Re: [PATCH v5 1/5] mm,memory_hotplug: Allocate memmap from the added memory range

From: David Hildenbrand
Date: Thu Mar 25 2021 - 11:41:49 EST


On 25.03.21 16:35, Michal Hocko wrote:
On Thu 25-03-21 16:19:36, David Hildenbrand wrote:
On 25.03.21 16:12, Michal Hocko wrote:
On Thu 25-03-21 15:46:22, David Hildenbrand wrote:
On 25.03.21 15:34, Michal Hocko wrote:
On Thu 25-03-21 15:09:35, David Hildenbrand wrote:
On 25.03.21 15:08, Michal Hocko wrote:
On Thu 25-03-21 13:40:45, David Hildenbrand wrote:
On 25.03.21 13:35, Michal Hocko wrote:
On Thu 25-03-21 12:08:43, David Hildenbrand wrote:
On 25.03.21 11:55, Oscar Salvador wrote:
[...]
- When moving the initialization/accounting to hot-add/hot-remove,
the section containing the vmemmap pages will remain offline.
It might get onlined once the pages get online in online_pages(),
or not if vmemmap pages span a whole section.
I remember (but maybe David rmemeber better) that that was a problem
wrt. pfn_to_online_page() and hybernation/kdump.
So, if that is really a problem, we would have to care of ot setting
the section to the right state.

Good memory. Indeed, hibernation/kdump won't save the state of the vmemmap,
because the memory is marked as offline and, thus, logically without any
valuable content.

^^^^ THIS


Could you point me to the respective hibernation code please? I always
get lost in that area. Anyway, we do have the same problem even if the
whole accounting is handled during {on,off}lining, no?

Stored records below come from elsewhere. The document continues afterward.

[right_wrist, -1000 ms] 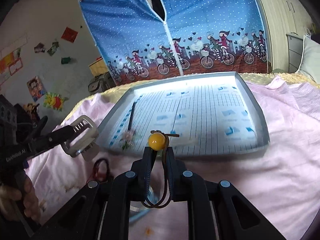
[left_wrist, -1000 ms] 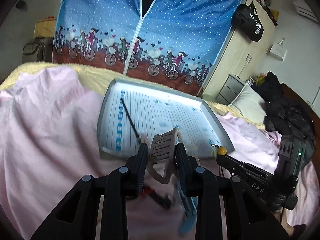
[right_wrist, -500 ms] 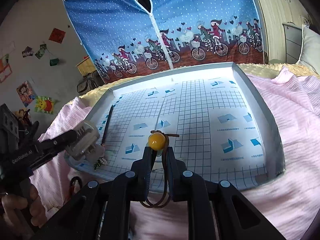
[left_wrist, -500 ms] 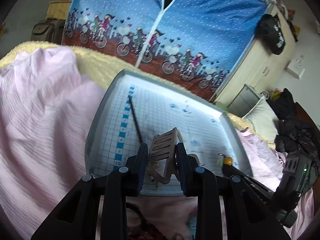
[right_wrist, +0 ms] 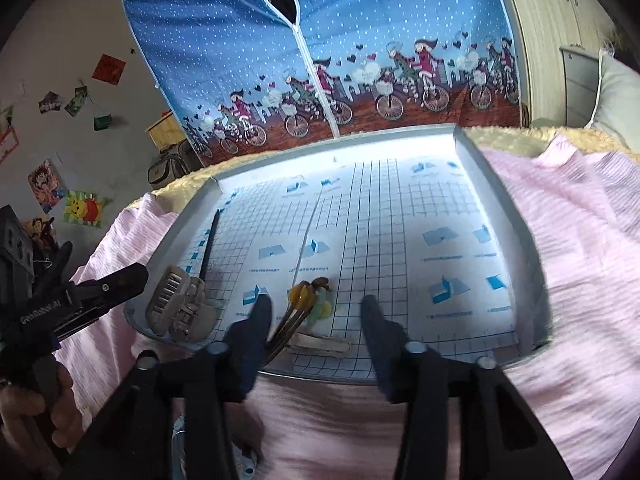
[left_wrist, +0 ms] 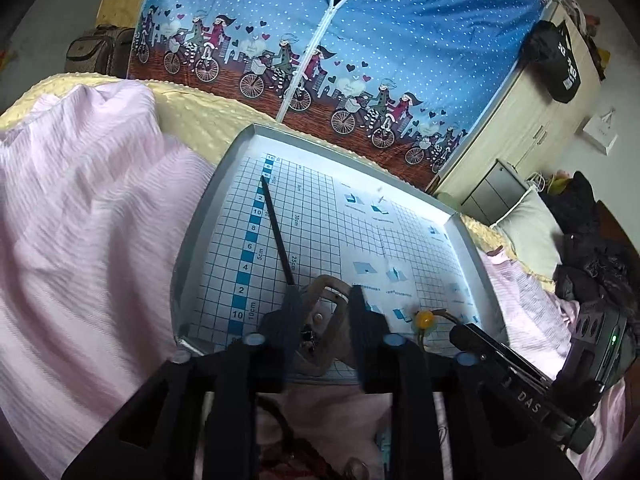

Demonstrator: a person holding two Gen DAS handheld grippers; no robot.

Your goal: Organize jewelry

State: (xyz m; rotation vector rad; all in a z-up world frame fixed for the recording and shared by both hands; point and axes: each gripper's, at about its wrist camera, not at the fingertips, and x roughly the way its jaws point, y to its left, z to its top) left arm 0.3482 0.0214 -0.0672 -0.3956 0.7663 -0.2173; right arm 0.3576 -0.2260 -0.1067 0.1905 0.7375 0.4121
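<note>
Grey metal forms the tray (right_wrist: 516,216), which rests on a pink sheet (right_wrist: 580,264) over a yellow fleece blanket (left_wrist: 192,108). A white liner printed with a blue grid covers the tray floor.

Right gripper (right_wrist: 316,310): the jaws stand wide apart and hold nothing. It sits at the near edge of the tray. Between its fingers lies a hair tie with an amber bead (right_wrist: 302,298), resting on the tray floor close to the near edge; its brown loop trails toward the left finger. A pale flat hair clip (right_wrist: 320,346) lies just behind it, along the near edge.

Left gripper (left_wrist: 322,300): in the left wrist view the two fingers flank a beige claw clip (right_wrist: 180,304), but blur prevents confirming contact. In the right wrist view the claw clip lies on the tray at the near left corner with the gripper tip drawn back beside it, apart from it; the jaw spacing cannot be determined with certainty.

A black hair stick (left_wrist: 278,230) lies on the liner along the left edge, running from the far left corner toward the claw clip.

A blue fabric wardrobe with a bicycle print (left_wrist: 360,32) stands beyond the far edge.
</note>
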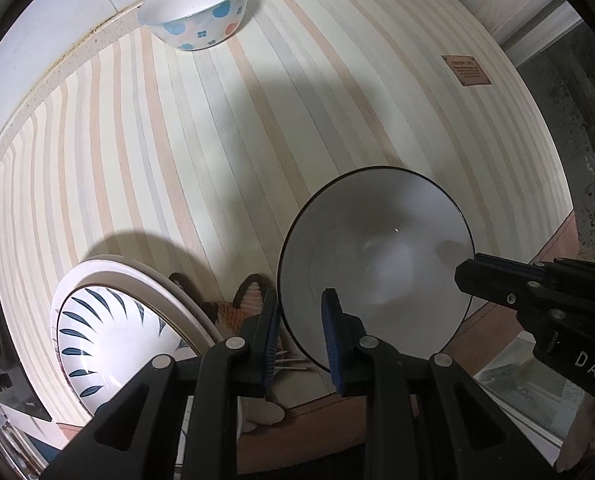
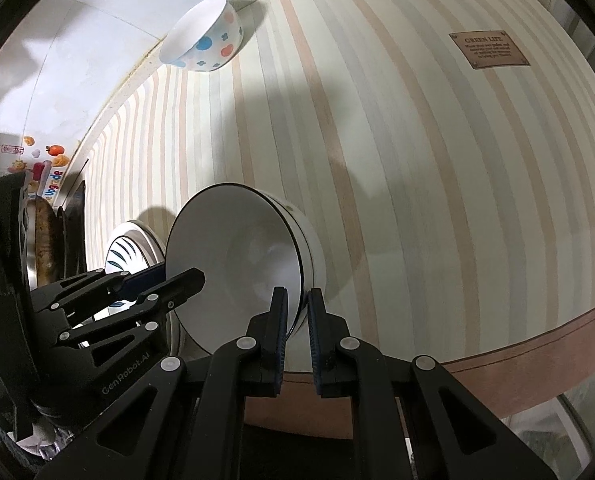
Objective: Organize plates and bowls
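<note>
A white bowl with a black rim (image 1: 377,252) (image 2: 241,264) is held over the near edge of the striped mat. My left gripper (image 1: 301,320) straddles its left rim, one finger inside and one outside, and looks shut on it. My right gripper (image 2: 297,312) pinches the right rim; it also shows in the left wrist view (image 1: 469,276). A stack of plates, the top one with blue leaf marks (image 1: 109,344) (image 2: 131,252), lies to the left. A white bowl with blue and red spots (image 1: 201,8) (image 2: 205,36) stands at the mat's far edge.
The striped mat (image 1: 257,120) covers the table and carries a brown label (image 2: 487,50) at the far right. A small woven coaster (image 1: 237,304) lies between plates and bowl. A metal pan (image 2: 43,240) sits at far left. A white tiled wall (image 2: 77,40) runs behind.
</note>
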Motion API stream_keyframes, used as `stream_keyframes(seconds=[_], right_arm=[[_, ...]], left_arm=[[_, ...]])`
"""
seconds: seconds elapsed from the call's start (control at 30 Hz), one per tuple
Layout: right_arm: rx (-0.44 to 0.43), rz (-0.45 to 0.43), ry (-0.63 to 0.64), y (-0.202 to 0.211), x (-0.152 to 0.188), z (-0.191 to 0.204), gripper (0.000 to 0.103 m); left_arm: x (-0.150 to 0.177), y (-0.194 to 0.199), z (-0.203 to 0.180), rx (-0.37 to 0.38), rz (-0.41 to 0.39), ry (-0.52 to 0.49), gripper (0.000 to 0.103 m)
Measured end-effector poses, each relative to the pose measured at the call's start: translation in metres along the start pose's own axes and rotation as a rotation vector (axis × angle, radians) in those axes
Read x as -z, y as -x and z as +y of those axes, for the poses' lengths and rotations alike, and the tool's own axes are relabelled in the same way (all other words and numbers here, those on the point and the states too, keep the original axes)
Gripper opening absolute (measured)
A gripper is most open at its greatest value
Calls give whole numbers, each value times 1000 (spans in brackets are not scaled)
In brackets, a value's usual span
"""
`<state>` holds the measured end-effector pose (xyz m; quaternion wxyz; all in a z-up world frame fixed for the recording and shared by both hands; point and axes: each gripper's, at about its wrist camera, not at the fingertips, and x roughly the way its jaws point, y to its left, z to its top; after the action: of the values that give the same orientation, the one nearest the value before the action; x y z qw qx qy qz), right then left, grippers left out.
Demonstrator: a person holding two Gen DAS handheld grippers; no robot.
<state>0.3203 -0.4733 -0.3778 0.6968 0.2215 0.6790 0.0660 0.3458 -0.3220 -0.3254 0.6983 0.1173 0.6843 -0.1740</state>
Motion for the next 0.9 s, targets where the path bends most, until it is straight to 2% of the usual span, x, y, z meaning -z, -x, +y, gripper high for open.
stream_keyframes(seconds=[0.17,0.37,0.53,0.67,0.77,0.9], right_arm=[[-12,11,-9,2,-1,0,14],[-47,-3,12,23,-2,6,14],[-72,-37,36,44,-20,18,15],[-74,-65,66,55,-55,30,35],[-77,-95,79,58,-96,38,39],[-74,-135,95,53,-153,47,40]], left_arm=[[3,13,4,10,-20,6,19],[0,47,16,13,-95,33,19],[-21,76,34,19,-166,98,22],[-56,87,61,36,-204,178,27],[-88,87,87,33,-231,235,27],[-133,72,123,28,-222,310,27]])
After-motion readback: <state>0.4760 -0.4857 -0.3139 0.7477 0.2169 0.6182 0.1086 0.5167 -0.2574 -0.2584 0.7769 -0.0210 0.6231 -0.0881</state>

kernel/power/snapshot.c:saveable_page().

Thanks! So this is as I've suspected. The very same problem is present
if the memory block is marked offline. So we need a solution here
anyway. One way to go would be to consider these vmemmap pages always
online. pfn_to_online_page would have to special case them but we would
need to identify them first. I used to have PageVmemmap or something
like that in my early attempt to do this.

That being said this is not an argument for one or the other aproach.
Both need fixing.

Can you elaborate? What is the issue there? What needs fixing?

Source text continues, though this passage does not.